Despite how it has existed for centuries, fanfiction or “fanfic” continues to be treated as a dirty word, both on- and offline. Fanfiction fills a void in representation for LGBT+ fans, while building and maintaining a fanbase for its media source. Perhaps this Hugo Award signals a new understanding of fanfiction, and maybe fanwork, as a whole: that fanfiction’s inherent transformative abilities offer endless creative opportunities for amateur content creators, and despite the negative aspects of an online, anonymous community, it deserves recognition as a driving force for diversified media.
What is fan fiction?
When you hear the term fanfiction, what comes to mind? For most people, fanfiction is nearly synonymous with anonymous, eroticized fan writings, posted online and shamefully hidden from public circulation. But fanfiction, or fanfic, includes and covers an astonishingly wide expanse of fan work and artistry that is largely dismissed by non-fan communities.

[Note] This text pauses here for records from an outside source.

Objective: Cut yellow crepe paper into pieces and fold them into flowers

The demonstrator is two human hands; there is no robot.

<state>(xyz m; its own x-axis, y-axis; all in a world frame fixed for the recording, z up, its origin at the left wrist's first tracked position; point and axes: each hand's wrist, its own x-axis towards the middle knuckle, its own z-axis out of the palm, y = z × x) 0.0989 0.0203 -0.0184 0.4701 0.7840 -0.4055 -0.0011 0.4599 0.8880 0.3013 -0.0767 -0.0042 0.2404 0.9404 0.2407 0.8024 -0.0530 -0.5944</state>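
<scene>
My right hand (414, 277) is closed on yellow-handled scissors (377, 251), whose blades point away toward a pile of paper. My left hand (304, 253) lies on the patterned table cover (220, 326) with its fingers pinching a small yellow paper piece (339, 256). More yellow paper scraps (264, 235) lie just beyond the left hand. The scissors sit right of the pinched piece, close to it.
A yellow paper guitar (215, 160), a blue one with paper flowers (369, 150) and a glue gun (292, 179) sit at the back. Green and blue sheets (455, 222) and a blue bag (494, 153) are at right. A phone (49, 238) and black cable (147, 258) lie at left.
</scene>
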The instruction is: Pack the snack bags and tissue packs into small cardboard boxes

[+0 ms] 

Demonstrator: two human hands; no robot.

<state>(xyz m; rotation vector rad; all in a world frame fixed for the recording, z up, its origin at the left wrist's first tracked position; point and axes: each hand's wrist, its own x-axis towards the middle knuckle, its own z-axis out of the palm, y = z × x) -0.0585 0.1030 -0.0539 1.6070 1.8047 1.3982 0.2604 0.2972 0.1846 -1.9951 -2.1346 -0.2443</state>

Fanfiction is ultimately about taking an existing story, setting, or characters, and altering it in some way. It “continues, interrupts, or just riffs on stories and characters other people have already written about” usually in an unpaid, volunteer fashion 1. Whether someone is rewriting the plot to an episode of Supernatural or creating an “alternate universe” where Fox Mulder and Dana Scully live a normal life of The X-Files, fanfiction is an expression of passion for a work and how fans just can’t get enough.
Fanfiction also helps fans find other fans they relate to, and builds connections across a fanbase through creative work. When fans come together, usually via an online platform, they may develop into a “fandom” with increasingly complex inside jokes, memes, and tropes surrounding characters or settings from their favored media. In some ways, fanfiction can inform communities, and communities of fans can inform fanfiction. It garners community, especially with websites like Archive of Our Own and FanFiction.net, which encourages commenting and feedback.
Some works become so well-known, either positively or negatively, that their presence has become synonymous with the fans themselves. One such work is the Harry Potter spin-off, “My Immortal”. Despite its terrible grammar, strange and oft-manic plotlines, and excessive number of chapters, the series has inspired an array of parodies, homages, and re-enactments, spanning from live action YouTube interpretations to fan art. The mystery surrounding the identity of the true author and its combination of early-2000s emo culture with a New York Times bestselling franchise only deepened the interest in the work 2. While it continues to be largely perceived as comically cringe-worthy, its presence in popular culture as a meme has expanded beyond the limits of fanfiction creators and consumers.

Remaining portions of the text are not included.